Saturday, July 26, 2014

Self-Taught or Professionally Instructed?

Like many of you who don't grow bored with the nuances of sports or music, I don't mind looking at writing as a craft to be studied from many angles.  When my kids fall asleep in the car or I am driving alone, I listen to a college professor giving a class on writing creative nonfiction.

I am learning there is a technical side to writing that I was barely conscious of.

Certainly, as readers, we can all spot "bad writing" the way you can instantly see the gap for a missing piece in an otherwise completed puzzle.  Even if we don't know what, exactly, is on that piece, it is obvious that it is missing.  As readers, we can't always articulate the exact thing that makes the writing seem "bad" to us, but the feeling is as obvious as that missing piece.

I don't have to be a professional singer to be able to hear when one is singing off-key and I don't have to be a professional writer to be able to sense that something is not working with the story I am reading.

But I DO have to know what is going wrong if I'm the one trying to produce something excellent.

So the instructor describes in painstaking detail what good writers are doing to make the whole thing work.  It's the difference between eating a satisfying, perfectly plated meal and standing in the kitchen and watching the chef juggle a dozen complex tasks in a sort of controlled chaos.

We readers get the very best of it all served up between two lovely covers of our book or Kindle.
The writer was a scrambling slave to the craft of writing shedding blood sweat and tears to get it right.

And this leads me to the thing I am really wondering (and craving conversation about) these days:

Can taking a class that teaches these technical aspects of writing backfire and do more harm than good?

We've probably all met the cook who seems to have a sense about what goes together and cooks with creative experimentation and flair.  Without recipes, she leans on intuition, experience and her own preferences.  She seems confident and unaffected in the kitchen, moving almost effortlessly in her element.  Not everything she ever cooks is a home run, but she consistently produces great food with a happy ease that causes the rest of us to miscalculate its true complexity.

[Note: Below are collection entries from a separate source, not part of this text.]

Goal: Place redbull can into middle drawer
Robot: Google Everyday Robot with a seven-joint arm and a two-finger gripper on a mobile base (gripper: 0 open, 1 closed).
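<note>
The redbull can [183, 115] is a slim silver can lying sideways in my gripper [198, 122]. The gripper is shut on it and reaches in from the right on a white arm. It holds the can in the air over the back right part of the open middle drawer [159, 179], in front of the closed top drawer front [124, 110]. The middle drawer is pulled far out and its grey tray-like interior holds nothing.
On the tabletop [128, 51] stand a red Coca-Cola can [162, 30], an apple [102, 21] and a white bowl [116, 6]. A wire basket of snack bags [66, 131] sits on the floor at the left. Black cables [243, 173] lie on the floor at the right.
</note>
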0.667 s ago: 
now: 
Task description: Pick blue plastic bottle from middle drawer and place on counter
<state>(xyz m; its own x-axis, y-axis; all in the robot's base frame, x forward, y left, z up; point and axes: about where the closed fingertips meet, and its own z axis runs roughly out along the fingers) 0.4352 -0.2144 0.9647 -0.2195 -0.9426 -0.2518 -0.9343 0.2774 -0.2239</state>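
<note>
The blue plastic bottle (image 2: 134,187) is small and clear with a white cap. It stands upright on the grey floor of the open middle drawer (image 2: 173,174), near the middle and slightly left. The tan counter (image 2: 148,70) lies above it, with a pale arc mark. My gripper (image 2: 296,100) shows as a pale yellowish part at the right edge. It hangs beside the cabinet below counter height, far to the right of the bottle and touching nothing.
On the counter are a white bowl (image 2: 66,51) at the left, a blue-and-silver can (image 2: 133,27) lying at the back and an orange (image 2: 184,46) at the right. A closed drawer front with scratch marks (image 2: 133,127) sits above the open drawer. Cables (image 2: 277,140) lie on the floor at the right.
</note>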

What if that same cook attended a fancy cooking school and was given all kinds of new jargon for her procedures, recipes to follow precisely, and proper techniques and tools for everything she had previously only experimented with or mastered without being entirely conscious of it?  Would this grow her or hinder her?  I truly don't know.

And I compare that to writing.  What if "someone" who has been writing her whole life, and loving it the whole time, goes to a fancy writing class and learns all kinds of new jargon for writing, new rules to follow precisely, new techniques to try to consciously implement....would this grow or hinder her as a writer?

Really, what do you think?  Do writers need to hone their craft one freewheelin', experimental recipe at a time, or should they go to writing school and learn how to take the art and craft of it to the next level?  Do we make up the method, or learn writing techniques and try to use them?

I don't consider myself a professional writer, but like a sports fan or music aficionado, I'd love to hear what other people think or have learned about this question.


1 comment:

  1. Writing is a tool, like speaking, and there may be a wrong way to do it, but more often than not, the writer/speaker understands the message s/he wants to send. If you're writing for yourself, there are no rules. You write the message that makes you happy. If you're writing for others, you write what speaks to your audience.

    As a professional writer, one must view the audience as changing and write for whatever audience is to receive the message - copy writing is this sort of writing.

    Writing non-fiction is a form of copy writing. You write specifically for the audience who will read what you write out of need. A counselor writes for those seeking the answers and solutions offered.

    When writing fiction, you write for the genre. More likely this kind of writing can be taught in a school as a writing style.

    However, any writer who ceases to learn, loses the ability to perfect their craft. Writing is a craft. Just as we learn to use less glue when attaching yarn to paper, we learn to use fewer adverbs, more action, and intensify the emotional, touchy-feely connection of the writing to the reader.

    Education is key to writing, and yet, the question is - Can you educate the heart out of the writing? The answer is yes... Too much education can spoil the heart of the writer. But each writer has to decide how much education is too much, or not enough.